While I am on the subject of the 'Foundation Trilogy' quite a bit comes out of their episode. We can see that the Dolems are related to the mud creature that Isshki befriends and that they definitely require a pairing to become effective. It isn't until Isshki sings with the creature that it becomes capable of defending itself from the gunfire of the mansion staff. The question for me is that the Dolems are clearly related to this creature with the identical regeneration style that the mud creature and Ritardo share but the Dolems don't reduce down to rock and clay when destroyed - they usually feature a healthy amount of blue blood. Is this the secret about the Dolems that everyone is keeping quiet about? That they actually require the melding of pilot and 'proto-Dolem' to become fully effective? Certainly another hint has been dropped that this might be the case with the reticense over the use of the Vermillion. If the Vermillion is indeed an 'activated' Dolem of sorts then it casts the Bahbem Foundation in even darker light as the weapon they have delivered has no autonomy of it's own. The idea of the Vermillion being a person trapped within the clay based form of a Dolem and then subsequently neutered so that it only responds to the controls of the oblivious pilot within it is a horrible thought. It would explain why Jin Kunugi and Shirou Watari are less than happy to have the things on their combat inventory despite the effectiveness of the first unit in combat as evidenced in this collection of episodes.

We also get a name worthy of further investigation that I noticed. Again this is another indication that the series has been quite carefully planned and the names given are often the key to seeing the bigger picture in plot terms. Often writers rely a little on the obscurity of a name protecting their plot secrets but with the ability to use computers to search vast quantities of information quickly this is becoming a less than secure method. However again I hope this doesn't change as only those interested in the series are going to spend the time doing the research needed to see these links.

Naacal Trading Company is referenced as being the predecessor company that evolved into the Babhem Foundation. Better yet Ernst von Babhem is rumoured to have been alive since the 15th century when that trading company was formed and has been running the company the whole time. Given the explicit care that the makers of the series have shown in picking their names I had a sneaking suspicion that this was going to be a significant name. It links explicitly back to a book published in 1926 by one James Churchward, a British Army officer serving in India in 1868. That book was 'The Lost Continent of Mu' and in it Churchward details being shown these tablets written in Naacal, or the first language, the chronicles the history of the world from creation including the rise of the first great Empire of Mu which was based on the aformentioned lost continent of Mu. The people of Mu were great builders, navigators and quite developed in the sciences and had colonised South America, Burma and Egypt. Some great catclysm befell the Continent of Mu and it sank into the sea taking the empire with it. The colonies reformed salvaging what technology they could to become the modern cultures we have recorded in more conventional history.

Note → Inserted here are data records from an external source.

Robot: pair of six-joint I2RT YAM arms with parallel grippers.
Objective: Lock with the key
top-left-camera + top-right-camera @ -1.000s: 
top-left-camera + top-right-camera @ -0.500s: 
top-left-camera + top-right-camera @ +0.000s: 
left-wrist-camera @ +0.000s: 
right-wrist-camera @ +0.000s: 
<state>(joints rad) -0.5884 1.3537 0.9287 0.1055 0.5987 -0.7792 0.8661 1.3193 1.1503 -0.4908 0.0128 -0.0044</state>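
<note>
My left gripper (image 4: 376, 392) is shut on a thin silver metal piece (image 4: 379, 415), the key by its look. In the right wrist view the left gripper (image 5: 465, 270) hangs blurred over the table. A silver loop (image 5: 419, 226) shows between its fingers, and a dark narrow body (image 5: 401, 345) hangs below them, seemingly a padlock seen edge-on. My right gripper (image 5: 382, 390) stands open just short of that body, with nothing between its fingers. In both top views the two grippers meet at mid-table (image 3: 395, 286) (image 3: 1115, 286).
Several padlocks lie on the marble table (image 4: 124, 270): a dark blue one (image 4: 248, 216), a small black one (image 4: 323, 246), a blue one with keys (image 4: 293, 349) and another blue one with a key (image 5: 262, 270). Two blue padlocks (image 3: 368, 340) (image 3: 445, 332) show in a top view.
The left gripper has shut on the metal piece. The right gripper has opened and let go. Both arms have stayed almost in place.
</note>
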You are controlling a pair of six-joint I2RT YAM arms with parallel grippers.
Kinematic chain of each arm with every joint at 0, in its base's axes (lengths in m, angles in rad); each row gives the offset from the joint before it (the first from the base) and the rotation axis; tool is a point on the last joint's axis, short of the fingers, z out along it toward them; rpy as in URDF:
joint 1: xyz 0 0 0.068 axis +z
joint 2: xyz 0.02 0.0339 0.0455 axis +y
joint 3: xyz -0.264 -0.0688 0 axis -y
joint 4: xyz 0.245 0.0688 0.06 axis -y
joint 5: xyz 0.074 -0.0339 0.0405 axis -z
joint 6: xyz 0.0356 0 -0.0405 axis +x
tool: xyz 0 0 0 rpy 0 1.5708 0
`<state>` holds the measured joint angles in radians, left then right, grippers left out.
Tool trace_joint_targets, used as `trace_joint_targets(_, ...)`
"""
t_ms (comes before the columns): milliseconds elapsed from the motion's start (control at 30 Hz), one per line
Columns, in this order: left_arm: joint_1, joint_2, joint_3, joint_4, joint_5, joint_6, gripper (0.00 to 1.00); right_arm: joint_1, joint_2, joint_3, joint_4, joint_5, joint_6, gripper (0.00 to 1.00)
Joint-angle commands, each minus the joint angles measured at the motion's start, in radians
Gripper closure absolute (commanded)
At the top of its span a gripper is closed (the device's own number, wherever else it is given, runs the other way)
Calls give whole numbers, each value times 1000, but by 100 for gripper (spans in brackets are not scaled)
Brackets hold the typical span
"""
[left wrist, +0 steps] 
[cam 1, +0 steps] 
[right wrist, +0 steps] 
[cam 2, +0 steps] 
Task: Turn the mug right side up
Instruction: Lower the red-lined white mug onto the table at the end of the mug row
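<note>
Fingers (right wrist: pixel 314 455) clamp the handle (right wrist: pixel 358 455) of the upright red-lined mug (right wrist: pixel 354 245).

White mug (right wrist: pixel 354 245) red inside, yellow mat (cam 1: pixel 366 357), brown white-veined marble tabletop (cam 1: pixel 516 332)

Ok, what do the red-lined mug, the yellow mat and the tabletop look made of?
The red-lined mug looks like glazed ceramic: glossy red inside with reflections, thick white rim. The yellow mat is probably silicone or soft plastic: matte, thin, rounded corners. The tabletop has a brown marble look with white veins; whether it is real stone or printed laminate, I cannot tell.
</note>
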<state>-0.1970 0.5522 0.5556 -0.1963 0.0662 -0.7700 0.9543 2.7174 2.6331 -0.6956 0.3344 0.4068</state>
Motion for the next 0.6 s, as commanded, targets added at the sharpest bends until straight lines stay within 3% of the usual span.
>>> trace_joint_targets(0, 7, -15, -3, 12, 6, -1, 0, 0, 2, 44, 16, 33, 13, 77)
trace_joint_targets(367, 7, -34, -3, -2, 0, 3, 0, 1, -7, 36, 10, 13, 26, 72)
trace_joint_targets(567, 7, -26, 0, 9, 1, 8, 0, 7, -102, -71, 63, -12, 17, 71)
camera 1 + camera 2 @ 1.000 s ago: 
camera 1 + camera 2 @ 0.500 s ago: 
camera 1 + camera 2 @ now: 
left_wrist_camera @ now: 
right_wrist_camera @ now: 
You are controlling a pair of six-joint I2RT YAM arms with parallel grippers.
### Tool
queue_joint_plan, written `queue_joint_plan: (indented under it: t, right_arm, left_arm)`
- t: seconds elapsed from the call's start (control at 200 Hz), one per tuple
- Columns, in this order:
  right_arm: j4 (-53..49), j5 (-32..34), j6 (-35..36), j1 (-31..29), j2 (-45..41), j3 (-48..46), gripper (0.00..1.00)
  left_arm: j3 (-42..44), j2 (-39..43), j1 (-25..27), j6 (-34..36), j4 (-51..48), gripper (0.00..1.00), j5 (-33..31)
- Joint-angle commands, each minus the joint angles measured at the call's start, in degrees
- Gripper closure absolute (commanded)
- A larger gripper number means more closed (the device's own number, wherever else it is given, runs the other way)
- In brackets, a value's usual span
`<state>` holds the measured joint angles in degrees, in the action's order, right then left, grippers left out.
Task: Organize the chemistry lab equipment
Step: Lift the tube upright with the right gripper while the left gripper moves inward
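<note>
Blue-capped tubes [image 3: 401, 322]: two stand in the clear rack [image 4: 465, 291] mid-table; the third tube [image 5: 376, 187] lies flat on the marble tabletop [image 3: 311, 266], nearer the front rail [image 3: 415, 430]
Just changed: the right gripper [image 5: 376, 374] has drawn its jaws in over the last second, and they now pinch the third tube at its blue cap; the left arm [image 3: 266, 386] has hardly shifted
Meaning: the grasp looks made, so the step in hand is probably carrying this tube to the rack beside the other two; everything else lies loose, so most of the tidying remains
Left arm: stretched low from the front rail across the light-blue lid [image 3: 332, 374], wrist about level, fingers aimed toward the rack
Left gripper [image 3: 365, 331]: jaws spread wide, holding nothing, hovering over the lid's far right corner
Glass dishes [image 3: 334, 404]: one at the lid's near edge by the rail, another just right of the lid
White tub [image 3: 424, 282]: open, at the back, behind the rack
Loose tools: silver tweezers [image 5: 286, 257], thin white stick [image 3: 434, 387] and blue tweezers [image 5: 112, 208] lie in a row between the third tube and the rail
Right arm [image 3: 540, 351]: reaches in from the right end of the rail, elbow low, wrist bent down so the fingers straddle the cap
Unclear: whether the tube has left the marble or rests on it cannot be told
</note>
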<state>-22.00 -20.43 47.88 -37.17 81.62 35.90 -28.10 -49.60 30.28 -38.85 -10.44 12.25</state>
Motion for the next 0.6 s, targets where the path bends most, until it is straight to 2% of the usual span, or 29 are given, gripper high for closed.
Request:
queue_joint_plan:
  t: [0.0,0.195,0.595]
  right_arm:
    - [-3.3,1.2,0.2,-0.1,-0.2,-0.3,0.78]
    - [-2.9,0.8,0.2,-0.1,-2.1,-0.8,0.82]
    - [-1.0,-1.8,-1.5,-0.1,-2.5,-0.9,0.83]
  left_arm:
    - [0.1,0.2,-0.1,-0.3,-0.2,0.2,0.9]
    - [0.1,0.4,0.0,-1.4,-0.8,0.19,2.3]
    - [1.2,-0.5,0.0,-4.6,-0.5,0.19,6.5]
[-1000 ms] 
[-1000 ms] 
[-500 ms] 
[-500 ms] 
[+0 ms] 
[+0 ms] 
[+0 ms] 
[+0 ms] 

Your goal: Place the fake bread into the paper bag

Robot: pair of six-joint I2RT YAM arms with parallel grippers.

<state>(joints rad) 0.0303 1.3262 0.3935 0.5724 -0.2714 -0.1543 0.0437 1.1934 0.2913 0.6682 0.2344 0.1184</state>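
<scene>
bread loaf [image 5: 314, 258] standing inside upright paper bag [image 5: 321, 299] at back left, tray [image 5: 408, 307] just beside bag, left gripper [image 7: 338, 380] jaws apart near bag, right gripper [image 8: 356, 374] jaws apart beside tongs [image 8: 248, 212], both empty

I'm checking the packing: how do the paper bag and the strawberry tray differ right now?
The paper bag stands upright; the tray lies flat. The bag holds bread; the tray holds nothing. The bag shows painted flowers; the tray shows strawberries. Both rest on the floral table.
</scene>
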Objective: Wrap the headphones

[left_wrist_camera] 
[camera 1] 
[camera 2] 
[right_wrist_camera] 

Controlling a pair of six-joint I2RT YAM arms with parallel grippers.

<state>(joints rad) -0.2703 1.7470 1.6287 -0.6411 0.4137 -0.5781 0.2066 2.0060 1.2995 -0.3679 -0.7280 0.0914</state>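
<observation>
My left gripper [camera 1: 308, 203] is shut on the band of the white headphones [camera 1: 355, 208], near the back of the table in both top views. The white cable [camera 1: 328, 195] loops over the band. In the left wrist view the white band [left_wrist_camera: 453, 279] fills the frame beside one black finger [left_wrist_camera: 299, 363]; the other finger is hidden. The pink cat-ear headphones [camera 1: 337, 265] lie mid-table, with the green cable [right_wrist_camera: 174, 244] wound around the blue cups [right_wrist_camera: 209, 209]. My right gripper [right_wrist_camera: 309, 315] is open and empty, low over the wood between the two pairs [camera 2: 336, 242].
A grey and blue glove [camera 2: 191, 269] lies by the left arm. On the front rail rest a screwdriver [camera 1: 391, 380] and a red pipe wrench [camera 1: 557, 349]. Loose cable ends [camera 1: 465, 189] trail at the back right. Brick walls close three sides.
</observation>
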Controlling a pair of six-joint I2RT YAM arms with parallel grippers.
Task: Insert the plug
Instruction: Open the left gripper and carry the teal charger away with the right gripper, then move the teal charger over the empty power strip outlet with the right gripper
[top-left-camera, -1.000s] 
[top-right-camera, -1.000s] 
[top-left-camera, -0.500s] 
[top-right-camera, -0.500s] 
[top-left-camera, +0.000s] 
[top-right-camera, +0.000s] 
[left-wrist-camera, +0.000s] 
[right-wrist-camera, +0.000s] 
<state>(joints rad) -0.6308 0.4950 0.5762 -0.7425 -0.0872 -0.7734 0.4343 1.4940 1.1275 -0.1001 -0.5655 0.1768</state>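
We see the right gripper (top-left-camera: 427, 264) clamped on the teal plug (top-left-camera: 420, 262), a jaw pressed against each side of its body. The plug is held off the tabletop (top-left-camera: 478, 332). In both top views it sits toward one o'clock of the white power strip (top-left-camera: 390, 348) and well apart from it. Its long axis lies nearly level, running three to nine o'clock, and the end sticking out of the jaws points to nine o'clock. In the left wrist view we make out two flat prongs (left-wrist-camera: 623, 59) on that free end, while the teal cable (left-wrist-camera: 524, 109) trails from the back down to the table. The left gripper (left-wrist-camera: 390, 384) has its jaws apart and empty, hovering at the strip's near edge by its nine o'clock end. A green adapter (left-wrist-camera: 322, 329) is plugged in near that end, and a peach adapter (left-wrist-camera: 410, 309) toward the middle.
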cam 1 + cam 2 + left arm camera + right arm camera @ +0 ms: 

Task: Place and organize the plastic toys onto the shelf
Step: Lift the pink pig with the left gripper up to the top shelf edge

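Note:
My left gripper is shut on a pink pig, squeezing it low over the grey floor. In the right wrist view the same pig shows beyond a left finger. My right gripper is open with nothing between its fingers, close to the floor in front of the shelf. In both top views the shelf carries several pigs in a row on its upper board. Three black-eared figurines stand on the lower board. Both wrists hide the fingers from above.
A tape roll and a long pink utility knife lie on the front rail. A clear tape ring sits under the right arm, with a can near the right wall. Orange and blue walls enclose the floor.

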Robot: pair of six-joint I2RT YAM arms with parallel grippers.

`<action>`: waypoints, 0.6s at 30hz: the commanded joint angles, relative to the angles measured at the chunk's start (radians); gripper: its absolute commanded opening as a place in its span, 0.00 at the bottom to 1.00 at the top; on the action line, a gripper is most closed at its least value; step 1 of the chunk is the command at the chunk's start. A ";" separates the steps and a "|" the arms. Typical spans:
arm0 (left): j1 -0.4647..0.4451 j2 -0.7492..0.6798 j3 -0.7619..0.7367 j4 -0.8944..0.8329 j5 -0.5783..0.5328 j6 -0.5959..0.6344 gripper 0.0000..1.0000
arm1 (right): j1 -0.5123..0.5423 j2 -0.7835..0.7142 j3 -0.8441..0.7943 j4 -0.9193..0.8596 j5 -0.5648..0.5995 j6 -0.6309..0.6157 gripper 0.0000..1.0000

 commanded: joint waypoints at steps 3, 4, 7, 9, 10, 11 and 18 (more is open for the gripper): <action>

It leads to an interesting thought. I had originally wondered if Ernst von Babhem was exiled by the Mu to Earth. Perhaps what has actually gone on is that Enrst is a survivor from the original Mu civilisation that resided on Earth. That the terrible catclysm that befell the Mu was not the destruction of the continent but rather the shifting of it from this dimension. Something that only now the Mu have finally fully been able to master in order to allow them to return to their home planet - only to find the place crawling with distant descendants that have taken over in their absence. It goes a long way to explaining the familiar architectural style of the Mu and allows for a whole host of fanciful references. Like the idea of royalty being of blue blood is actually a time diluted reference to the Mu themselves who once presided over the Earth. Certainly the scope is there for some form of cataclysm because the Mu have developed the RahXephon - an instrument designed to tune the world. Something with that kind of power had to be the subject of an intense period of research and development with test trial runs before the building of the final device. Plenty of waggle room for a civilisation wide cataclysmic event. The next phase of the series has to be the revealation of the Mu's motives which should clear this up. Certainly the paralells between the story being told and Churchwards book is striking.

Next on the names list is one that has been staring me in the face throughout the series. Kamina, or 'name of the gods'. While I don't know or speak Japanese I have picked up fragments enough to know that Kami usually gets associated with the divine or godly. So I really should have caught this almost immediately when the series started but somehow it managed to slip by till Futugami, our loveable if annoying reporter character, explicitly points it out to Haruka. It is a nice obvious Act. I Scene I gun that I really should have seen...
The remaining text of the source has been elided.